» **TASK BRIEF**:
Exact transcription begins at the first line of the material below and ends with the line holding "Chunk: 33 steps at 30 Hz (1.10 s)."; pictures are skipped.

» **DATA PROVIDED**:
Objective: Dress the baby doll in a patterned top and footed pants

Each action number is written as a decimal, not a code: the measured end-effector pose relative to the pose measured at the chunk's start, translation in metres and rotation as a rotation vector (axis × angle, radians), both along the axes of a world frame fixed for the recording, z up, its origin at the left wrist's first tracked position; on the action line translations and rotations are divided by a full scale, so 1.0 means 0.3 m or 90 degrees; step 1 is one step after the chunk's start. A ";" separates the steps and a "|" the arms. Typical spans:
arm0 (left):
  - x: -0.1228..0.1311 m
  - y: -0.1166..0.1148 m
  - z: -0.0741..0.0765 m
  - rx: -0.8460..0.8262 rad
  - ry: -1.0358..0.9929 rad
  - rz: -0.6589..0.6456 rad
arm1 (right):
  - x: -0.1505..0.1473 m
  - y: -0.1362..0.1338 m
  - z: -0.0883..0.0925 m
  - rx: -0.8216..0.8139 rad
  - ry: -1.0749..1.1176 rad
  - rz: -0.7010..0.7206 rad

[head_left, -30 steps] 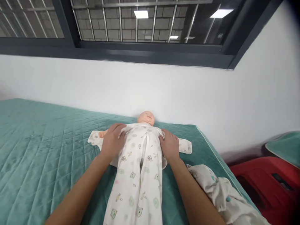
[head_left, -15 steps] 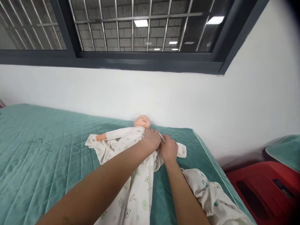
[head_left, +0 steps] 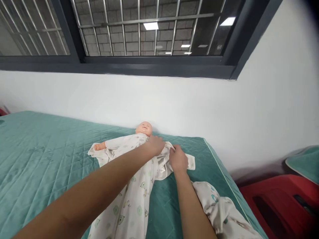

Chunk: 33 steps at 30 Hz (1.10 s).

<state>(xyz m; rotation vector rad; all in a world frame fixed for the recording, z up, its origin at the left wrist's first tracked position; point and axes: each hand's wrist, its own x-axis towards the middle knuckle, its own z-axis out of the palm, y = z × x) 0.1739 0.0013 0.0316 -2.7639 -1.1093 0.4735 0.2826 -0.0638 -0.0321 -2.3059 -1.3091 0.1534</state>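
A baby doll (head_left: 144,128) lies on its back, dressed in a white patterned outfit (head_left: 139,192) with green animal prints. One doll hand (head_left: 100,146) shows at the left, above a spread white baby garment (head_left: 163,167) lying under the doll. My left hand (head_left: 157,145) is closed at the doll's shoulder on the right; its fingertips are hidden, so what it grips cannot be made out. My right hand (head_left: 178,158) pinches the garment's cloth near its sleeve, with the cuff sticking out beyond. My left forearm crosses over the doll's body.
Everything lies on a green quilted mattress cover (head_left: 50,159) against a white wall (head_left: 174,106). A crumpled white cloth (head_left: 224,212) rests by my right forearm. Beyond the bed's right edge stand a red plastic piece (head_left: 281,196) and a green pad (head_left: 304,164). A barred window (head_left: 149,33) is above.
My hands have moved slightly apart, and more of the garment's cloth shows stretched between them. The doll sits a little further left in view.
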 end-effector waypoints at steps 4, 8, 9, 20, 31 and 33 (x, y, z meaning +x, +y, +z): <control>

» **ANSWER SECTION**:
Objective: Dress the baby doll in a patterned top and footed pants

Each action number is written as a decimal, not a code: the measured end-effector pose relative to the pose measured at the chunk's start, translation in metres and rotation as a rotation vector (axis × angle, radians), both along the axes of a world frame fixed for the recording, z up, its origin at the left wrist's first tracked position; on the action line translations and rotations are divided by a full scale, so 1.0 means 0.3 m or 90 degrees; step 1 is one step after the chunk's start. A ";" separates the steps and a "|" the arms. Typical spans:
arm0 (left):
  - x: -0.1228..0.1311 m
  - y: -0.1166..0.1148 m
  - z: -0.0741..0.0765 m
  - rx: -0.8460..0.8262 rad
  - ry: -1.0358..0.9929 rad
  - rz: -0.6589..0.6456 rad
arm1 (right):
  - x: -0.1505..0.1473 m
  - y: -0.1362..0.1338 m
  - z: -0.0883..0.0925 m
  - rx: -0.8216..0.8139 rad
  - ry: -1.0749..1.1176 rad
  - rz: -0.7010..0.7206 rad

[head_left, -30 steps] 
[head_left, -15 steps] 
[head_left, +0 steps] 

Chunk: 33 steps at 30 Hz (1.10 s).

Nothing remains to be done, and the exercise is complete.